## Problem statement
Write out the whole listing below so that every line matches exactly.
───── Data block
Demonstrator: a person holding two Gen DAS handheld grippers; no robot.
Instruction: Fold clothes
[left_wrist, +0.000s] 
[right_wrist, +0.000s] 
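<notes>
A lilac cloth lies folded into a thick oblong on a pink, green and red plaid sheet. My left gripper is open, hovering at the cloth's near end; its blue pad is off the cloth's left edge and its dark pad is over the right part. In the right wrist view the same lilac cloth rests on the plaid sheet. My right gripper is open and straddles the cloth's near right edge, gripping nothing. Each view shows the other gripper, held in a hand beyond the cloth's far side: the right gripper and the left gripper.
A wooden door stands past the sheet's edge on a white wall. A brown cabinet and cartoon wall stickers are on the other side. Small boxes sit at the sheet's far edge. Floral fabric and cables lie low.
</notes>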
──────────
## Task output
Demonstrator: a person holding two Gen DAS handheld grippers; no robot.
Instruction: Fold clothes
[left_wrist, +0.000s] 
[right_wrist, +0.000s] 
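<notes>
A lilac cloth lies folded into a thick oblong on a pink, green and red plaid sheet. My left gripper is open, hovering at the cloth's near end; its blue pad is off the cloth's left edge and its dark pad is over the right part. In the right wrist view the same lilac cloth rests on the plaid sheet. My right gripper is open and straddles the cloth's near right edge, gripping nothing. Each view shows the other gripper, held in a hand beyond the cloth's far side: the right gripper and the left gripper.
A wooden door stands past the sheet's edge on a white wall. A brown cabinet and cartoon wall stickers are on the other side. Small boxes sit at the sheet's far edge. Floral fabric and cables lie low.
</notes>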

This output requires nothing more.